Unnamed: 0,product_id,id,rating
0,0,1,3.5
1,1,2,4.0
2,2,3,4.5
3,3,4,1.5
4,4,4,5.0


## What is the difference between **copy_variables** and **additional_variables**?
One function you make run for creating entity is `normalize_entity`. This function creates a new entity, and relationship from unique values of an existing relationships. It has 2 similar, but different arguments (`copy_varaibles` and `additional_variables`).
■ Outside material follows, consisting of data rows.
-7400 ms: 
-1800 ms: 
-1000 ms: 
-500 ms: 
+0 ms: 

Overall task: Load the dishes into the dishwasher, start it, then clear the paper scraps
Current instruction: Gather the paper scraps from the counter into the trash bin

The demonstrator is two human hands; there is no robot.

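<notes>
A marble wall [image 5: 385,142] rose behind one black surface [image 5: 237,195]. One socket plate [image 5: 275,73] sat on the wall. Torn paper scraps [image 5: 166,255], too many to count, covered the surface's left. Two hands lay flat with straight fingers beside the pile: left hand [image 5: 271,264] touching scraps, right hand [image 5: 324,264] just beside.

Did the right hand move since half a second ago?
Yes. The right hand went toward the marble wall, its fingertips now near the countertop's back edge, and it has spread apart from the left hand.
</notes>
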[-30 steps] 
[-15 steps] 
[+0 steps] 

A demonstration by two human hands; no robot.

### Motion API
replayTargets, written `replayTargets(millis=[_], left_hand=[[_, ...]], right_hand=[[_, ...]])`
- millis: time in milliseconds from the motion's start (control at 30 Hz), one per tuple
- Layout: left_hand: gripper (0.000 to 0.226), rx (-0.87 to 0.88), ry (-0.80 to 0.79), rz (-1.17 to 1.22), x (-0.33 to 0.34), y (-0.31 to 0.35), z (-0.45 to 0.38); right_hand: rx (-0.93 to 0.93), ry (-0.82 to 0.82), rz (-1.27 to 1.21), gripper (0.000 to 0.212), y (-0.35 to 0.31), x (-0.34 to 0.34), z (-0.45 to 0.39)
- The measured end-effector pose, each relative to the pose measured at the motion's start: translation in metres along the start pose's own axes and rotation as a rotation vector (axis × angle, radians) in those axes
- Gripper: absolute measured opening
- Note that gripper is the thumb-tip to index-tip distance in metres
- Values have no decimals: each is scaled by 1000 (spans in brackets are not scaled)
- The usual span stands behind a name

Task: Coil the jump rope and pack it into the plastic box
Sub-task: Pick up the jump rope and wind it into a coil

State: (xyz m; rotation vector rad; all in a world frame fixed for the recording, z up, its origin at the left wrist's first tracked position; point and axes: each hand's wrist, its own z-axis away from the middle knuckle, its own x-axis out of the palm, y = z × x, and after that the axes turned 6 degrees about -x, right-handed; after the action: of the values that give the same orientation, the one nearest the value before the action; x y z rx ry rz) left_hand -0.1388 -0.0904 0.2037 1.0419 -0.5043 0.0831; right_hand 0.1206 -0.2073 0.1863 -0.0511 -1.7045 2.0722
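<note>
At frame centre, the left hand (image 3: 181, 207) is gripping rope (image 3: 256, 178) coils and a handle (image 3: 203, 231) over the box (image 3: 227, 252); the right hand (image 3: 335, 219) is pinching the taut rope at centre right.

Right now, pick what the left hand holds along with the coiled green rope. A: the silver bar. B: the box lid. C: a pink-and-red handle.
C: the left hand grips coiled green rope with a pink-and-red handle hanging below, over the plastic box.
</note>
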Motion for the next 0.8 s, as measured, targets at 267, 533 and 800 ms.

You may be confused as to what the difference is between these two arguments:

- `additional_variables` will remove variables from the base entity, and move them to the new entity. 
- `copy_variables` will keep the variables in the base entity, and copy them to the new entity.

In [12]:
data = pd.DataFrame({'product_id': [1, 2, 3, 4, 5],
                     'os': ['android', 'ios', 'android', 'ios', 'windows'],
                     'storage': [64, 32, 64, 32, 16],
                     'price': [900, 1000, 800, 900, 1000], 
                     'rating': [3.5, 4.0, 4.5, 1.5, 5.0]})

es = ft.EntitySet(id="product_data")
es = es.entity_from_dataframe(entity_id="products",
                              dataframe=data,
                              index="product_id")

Before we normalize to create a new entity, let's look at base entity

In [13]:
es['products'].df.head()

Unnamed: 0,product_id,os,storage,price,rating
1,1,android,64,900,3.5
2,2,ios,32,1000,4.0
3,3,android,64,800,4.5
4,4,ios,32,900,1.5
5,5,windows,16,1000,5.0


Notice the columns `storage`, and `price` columns.

In [14]:
es = es.normalize_entity(base_entity_id="products",
                         new_entity_id="device",
                         index="os",
                         additional_variables=["storage"],
                         copy_variables=["price"])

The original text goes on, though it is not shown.